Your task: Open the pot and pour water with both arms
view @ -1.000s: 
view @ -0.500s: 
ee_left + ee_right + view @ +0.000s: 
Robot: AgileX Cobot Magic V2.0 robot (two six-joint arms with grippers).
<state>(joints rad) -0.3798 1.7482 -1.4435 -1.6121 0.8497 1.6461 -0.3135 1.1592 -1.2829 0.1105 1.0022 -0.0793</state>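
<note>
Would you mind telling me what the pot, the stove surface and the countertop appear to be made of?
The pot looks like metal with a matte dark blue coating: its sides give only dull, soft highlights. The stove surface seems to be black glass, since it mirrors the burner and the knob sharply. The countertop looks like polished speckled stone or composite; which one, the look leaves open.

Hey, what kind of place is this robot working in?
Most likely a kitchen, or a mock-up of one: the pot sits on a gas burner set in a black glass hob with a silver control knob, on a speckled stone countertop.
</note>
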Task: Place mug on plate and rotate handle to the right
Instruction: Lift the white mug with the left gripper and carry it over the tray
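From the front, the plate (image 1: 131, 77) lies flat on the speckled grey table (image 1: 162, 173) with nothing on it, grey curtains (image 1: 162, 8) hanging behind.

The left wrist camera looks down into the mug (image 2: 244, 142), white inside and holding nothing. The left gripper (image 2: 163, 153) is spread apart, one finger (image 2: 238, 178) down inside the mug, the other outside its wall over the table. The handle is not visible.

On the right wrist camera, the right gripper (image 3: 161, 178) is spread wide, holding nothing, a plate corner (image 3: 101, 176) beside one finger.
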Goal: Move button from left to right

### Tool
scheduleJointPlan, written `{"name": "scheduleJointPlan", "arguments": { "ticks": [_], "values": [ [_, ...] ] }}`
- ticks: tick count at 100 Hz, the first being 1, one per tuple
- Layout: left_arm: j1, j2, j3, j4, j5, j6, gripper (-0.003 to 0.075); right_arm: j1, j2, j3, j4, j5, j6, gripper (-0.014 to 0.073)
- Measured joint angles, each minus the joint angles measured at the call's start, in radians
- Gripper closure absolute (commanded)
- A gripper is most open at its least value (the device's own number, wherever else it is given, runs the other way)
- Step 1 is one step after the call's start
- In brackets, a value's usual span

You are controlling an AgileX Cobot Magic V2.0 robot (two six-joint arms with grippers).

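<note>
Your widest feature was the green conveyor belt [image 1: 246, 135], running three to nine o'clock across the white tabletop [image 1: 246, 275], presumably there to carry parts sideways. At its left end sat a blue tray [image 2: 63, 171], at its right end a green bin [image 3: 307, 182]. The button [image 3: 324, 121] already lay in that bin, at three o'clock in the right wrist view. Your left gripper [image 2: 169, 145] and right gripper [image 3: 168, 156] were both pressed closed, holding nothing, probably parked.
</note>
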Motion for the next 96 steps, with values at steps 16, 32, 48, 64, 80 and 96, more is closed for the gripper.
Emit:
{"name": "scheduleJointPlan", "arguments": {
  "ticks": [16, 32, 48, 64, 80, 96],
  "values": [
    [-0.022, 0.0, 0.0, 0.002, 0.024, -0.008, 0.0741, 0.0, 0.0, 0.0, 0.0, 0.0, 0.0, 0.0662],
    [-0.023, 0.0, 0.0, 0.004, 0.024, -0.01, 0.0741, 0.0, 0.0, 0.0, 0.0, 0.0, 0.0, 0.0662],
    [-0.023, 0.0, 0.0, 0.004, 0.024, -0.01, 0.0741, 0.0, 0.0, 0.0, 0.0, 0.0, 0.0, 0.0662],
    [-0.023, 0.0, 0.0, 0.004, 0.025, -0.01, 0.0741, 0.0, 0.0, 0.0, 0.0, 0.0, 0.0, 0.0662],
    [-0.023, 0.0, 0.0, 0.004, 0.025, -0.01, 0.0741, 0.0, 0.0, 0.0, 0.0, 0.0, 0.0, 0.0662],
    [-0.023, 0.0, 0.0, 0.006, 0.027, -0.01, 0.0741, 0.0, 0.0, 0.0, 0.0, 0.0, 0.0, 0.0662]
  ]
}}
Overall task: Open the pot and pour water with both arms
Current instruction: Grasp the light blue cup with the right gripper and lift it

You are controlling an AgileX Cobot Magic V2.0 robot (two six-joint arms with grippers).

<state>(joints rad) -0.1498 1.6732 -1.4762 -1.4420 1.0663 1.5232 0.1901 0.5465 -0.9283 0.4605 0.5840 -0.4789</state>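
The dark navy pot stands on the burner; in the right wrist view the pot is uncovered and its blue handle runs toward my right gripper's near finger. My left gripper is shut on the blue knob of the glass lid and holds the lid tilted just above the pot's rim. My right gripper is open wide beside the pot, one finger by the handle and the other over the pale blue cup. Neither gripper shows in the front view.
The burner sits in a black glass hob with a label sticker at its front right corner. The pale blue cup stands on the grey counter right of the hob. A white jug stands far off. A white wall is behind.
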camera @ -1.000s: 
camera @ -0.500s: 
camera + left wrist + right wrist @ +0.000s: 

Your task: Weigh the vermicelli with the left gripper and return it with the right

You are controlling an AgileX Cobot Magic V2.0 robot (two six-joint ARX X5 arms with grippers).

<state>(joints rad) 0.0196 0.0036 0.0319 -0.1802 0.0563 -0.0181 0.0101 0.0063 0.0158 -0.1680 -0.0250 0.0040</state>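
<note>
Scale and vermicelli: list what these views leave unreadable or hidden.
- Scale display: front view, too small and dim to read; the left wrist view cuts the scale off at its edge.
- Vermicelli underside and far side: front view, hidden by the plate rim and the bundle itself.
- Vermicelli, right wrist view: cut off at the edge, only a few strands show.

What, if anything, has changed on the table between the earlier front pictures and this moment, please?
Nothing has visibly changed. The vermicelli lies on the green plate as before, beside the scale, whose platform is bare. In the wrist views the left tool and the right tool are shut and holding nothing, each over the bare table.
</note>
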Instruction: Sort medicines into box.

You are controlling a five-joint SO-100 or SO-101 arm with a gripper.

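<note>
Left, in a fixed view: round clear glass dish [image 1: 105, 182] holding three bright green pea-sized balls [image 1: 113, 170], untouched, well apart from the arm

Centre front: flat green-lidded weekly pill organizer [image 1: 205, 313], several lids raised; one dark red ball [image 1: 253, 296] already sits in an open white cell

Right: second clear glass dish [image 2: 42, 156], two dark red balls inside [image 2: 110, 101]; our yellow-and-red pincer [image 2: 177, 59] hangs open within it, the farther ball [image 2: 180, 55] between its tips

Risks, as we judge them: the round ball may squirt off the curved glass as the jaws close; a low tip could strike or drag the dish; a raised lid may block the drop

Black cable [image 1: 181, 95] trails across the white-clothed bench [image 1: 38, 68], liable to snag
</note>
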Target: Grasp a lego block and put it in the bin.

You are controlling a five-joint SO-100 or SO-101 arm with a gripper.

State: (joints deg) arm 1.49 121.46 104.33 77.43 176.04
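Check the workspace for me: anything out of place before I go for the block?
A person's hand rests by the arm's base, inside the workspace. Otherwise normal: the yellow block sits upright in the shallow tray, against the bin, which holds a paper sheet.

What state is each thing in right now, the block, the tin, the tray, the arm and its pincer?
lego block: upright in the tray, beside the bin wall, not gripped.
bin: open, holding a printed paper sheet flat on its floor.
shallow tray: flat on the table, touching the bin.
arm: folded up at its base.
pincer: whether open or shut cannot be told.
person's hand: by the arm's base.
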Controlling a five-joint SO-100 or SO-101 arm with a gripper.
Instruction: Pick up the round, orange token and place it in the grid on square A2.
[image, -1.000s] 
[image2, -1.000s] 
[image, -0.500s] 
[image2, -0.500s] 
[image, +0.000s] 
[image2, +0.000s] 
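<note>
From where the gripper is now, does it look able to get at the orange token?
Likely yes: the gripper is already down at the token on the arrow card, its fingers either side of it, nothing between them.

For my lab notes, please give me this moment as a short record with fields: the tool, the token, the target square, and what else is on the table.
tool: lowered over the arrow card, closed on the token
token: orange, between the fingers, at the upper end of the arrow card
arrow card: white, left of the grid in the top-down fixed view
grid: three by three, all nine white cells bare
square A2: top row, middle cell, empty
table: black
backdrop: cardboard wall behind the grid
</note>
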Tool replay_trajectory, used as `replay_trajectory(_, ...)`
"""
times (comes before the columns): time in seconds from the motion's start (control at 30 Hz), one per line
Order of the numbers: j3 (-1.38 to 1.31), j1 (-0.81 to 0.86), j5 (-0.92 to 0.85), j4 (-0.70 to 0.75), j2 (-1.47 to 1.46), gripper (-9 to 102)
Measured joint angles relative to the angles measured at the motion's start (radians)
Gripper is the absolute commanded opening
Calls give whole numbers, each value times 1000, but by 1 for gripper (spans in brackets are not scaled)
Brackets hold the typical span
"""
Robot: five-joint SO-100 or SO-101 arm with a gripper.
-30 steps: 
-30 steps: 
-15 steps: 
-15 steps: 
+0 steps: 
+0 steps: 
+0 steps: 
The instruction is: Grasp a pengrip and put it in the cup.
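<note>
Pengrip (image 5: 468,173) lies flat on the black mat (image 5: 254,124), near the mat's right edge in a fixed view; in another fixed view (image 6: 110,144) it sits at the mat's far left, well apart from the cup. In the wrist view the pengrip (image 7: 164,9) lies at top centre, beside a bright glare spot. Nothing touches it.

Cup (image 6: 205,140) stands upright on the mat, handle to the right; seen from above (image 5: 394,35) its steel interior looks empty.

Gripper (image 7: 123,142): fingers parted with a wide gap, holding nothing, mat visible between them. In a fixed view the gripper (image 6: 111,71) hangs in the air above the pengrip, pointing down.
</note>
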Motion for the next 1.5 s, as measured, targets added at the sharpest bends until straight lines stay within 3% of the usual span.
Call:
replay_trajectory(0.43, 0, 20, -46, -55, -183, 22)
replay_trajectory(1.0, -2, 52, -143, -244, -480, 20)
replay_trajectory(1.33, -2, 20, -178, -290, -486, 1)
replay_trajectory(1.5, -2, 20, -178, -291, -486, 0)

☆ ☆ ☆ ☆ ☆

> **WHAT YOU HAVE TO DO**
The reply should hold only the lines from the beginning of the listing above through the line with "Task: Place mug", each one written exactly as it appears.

> **WRITTEN RESPONSE**
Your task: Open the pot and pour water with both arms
view @ -1.000s: 
view @ -0.500s: 
ee_left + ee_right + view @ +0.000s: 
Robot: AgileX Cobot Magic V2.0 robot (two six-joint arms with grippers).
<state>(joints rad) -0.3798 1.7482 -1.4435 -1.6121 0.8497 1.6461 -0.3135 1.1592 -1.2829 0.1105 1.0022 -0.0793</state>
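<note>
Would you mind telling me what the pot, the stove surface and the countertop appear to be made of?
The pot looks like metal with a matte dark blue coating: its sides give only dull, soft highlights. The stove surface seems to be black glass, since it mirrors the burner and the knob sharply. The countertop looks like polished speckled stone or composite; which one, the look leaves open.

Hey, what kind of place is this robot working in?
Most likely a kitchen, or a mock-up of one: the pot sits on a gas burner set in a black glass hob with a silver control knob, on a speckled stone countertop.
</note>
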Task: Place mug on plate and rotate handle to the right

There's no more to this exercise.